Vice-captain Rohit Sharma on Thursday said India's World Cup squad is more or less settled but nobody should take his place for granted as poor form could lead to omissions.
Rohit said there could be one or two changes in the squad, which will take on Australia and New Zealand in upcoming ODI series, depending on poor form and injury in the coming months.
"The squad that plays these 13 ODIs is more or less the same squad that will go to the World Cup. There will be one or two changes, keeping in mind the form and injury concerns over the next few months," Rohit said ahead of India's first ODI against Australia here on Saturday.
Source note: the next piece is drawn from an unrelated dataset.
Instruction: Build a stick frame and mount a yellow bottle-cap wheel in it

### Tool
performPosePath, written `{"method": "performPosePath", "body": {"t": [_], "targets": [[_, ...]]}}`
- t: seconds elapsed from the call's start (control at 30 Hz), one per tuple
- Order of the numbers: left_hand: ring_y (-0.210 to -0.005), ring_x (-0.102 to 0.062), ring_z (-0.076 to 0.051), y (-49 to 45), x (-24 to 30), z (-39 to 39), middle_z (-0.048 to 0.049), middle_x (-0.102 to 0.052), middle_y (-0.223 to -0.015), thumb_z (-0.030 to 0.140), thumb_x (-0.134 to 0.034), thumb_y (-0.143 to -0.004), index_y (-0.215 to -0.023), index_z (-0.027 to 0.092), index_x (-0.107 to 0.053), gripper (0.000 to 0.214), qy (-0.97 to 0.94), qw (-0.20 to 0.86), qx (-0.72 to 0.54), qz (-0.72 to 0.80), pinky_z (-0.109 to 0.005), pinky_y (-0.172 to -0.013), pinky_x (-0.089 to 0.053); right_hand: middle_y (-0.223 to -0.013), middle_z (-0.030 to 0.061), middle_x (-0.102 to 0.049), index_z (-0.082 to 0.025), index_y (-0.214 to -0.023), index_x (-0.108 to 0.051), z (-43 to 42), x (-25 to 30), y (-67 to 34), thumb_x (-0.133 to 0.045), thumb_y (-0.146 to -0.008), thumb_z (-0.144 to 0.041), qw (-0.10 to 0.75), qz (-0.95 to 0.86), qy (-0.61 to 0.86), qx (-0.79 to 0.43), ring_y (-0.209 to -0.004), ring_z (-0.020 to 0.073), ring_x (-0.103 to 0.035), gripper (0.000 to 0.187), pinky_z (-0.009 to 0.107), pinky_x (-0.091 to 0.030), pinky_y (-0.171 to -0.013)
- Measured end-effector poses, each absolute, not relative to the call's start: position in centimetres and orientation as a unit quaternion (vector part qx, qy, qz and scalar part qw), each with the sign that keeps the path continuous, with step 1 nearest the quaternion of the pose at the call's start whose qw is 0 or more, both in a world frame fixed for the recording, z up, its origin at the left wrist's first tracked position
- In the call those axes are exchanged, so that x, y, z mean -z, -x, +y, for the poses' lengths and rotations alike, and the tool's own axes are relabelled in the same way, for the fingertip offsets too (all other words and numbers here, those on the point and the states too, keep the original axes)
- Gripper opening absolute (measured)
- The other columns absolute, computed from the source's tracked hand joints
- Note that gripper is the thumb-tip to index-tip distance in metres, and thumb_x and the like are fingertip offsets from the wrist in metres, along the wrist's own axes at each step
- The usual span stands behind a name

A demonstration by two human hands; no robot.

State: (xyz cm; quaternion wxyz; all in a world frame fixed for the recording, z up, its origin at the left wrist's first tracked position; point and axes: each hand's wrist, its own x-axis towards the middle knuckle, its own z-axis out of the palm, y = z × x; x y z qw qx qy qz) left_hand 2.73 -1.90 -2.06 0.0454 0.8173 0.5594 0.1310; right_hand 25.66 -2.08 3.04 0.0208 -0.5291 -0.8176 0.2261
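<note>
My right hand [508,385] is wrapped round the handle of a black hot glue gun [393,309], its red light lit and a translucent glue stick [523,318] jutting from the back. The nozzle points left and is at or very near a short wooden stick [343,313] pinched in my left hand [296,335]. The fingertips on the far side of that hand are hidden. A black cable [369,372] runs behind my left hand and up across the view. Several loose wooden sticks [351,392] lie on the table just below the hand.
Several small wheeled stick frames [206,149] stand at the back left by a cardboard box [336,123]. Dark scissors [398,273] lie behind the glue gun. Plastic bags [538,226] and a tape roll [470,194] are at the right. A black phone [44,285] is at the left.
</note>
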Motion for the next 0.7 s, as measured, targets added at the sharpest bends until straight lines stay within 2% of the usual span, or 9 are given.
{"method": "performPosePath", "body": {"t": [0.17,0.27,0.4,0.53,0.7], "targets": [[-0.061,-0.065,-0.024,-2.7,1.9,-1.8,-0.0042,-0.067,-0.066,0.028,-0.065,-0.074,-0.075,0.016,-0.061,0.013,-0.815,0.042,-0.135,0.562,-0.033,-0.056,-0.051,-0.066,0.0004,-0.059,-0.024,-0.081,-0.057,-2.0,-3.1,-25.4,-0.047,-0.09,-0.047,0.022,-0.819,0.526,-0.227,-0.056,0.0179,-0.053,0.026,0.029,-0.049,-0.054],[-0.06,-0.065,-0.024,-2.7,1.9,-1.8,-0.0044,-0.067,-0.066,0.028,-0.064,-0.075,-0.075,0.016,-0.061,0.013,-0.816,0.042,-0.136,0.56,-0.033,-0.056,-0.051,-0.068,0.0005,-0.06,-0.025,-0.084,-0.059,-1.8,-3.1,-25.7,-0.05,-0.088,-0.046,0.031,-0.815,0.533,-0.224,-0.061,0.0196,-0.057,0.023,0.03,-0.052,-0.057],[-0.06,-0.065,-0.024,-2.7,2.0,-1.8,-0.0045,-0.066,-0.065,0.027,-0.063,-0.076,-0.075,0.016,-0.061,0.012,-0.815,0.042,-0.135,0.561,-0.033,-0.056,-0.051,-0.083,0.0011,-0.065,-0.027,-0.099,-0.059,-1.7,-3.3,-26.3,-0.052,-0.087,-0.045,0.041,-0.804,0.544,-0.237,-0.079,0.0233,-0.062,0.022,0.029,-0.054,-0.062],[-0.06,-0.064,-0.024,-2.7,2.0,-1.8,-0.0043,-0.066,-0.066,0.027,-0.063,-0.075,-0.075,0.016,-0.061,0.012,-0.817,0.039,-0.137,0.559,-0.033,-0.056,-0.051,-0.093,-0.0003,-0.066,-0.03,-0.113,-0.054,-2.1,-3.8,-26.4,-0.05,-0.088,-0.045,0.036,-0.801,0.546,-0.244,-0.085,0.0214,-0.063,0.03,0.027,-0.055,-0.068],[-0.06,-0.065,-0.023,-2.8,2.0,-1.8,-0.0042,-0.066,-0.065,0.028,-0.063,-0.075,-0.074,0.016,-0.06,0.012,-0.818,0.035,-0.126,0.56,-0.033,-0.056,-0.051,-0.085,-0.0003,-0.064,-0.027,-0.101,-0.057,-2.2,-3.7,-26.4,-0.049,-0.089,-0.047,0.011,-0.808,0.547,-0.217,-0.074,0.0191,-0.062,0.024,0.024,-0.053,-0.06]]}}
"We played a lot of cricket throughout the year, so injuries are bound to happen. And there will be some concerns about form and fitness. I don't see there will be any drastic changes to the squad," he added.
Talking about the slots in the playing eleven, he said, "...more or less, the slots are pretty much taken by individuals But having said that, I feel everything will depend on the form of each player. Nobody is guaranteed that flight to England as yet.
"I would not say every individual that is going to be part of the next few series would be playing the World Cup. You have got to perform. But there won't be drastic changes," said the stylish top-order batsman.
The World Cup starts on May 30 in England.
India last played ODIs in Australia in 2016, and lost the five-match series 1-4. Their top-order comprising Rohit, Shikhar Dhawan and Virat Kohli had excelled back then too, but the middle order did not support them enough.
Rohit was confident that those shortcomings have been overcome especially in preparation for the World Cup.
"It's not about one or two individuals, it's about 11 of us contributing, including the 7 or 8 batters that will be playing. Individuals may win one or two games but to win the championship, the batting unit needs to come together and at some stage put their hands up and say 'I'm going to take that challenge and make the team get through the finishing line.
"There will be times when your top-order fails and the middle-order has to take the responsibility and they know that. I think they have done that in the last series we have played, in the Asia Cup, and also against the West Indies in India," he added.
Talking about individual players, he said, "We saw Ambati Rayudu coming pretty good in the last series we played in India. Dinesh Karthik has done reasonably well. MS Dhoni obviously is the key factor going forward. Then there's Kedar Jadhav who brings so much to the table with his bowling, and with his ability to strike the ball at the end.
"All these guys are very important, and not to forget Hardik Pandya and Ravindra Jadeja who will be playing a crucial role with the bat. That finishing touch is very, very important in this format."
Australia will be missing the services of Mitchell Starc, Josh Hazlewood and Pat Cummins in the ODI series but Rohit said, like in 2016, the home side still has good enough bowlers to pose problems to Indian batsmen in their absence.
"These three guys don't play too much of ODI cricket if I am not wrong. The last time we came here (2016) none of these guys played and we were still beaten 1-4, so they still have quality in their attack. It's not going to be an easy walk over situation for us. We have to grind it out there, face the challenge and make sure that we put them under pressure."
Rohit was part of the Adelaide and Melbourne Test, while missing the Perth match owing to injury before flying home to attend the birth of his daughter. In doing so, he missed the Sydney Test but returned in time for celebrations with the team which clinched a maiden series win on Australian soil.
He said India did the small things right to win the Test series 2-1.
"If you want to win a series, you can't just look at the larger picture. You have got to focus on the smaller picture first and take one game at a time, one single moment at a time.
He has been an important part of India's ODI plans, but Rohit said Test cricket remains important to him despite another year of missed chances.
"Test cricket will always remain an ultimate challenge, an ultimate goal for me. To miss out in Perth and Sydney was disappointing but the circumstances in which I missed the last Test was something different.
"I want to stake a claim and cement my place. When I get an opportunity, I need to give it my best shot."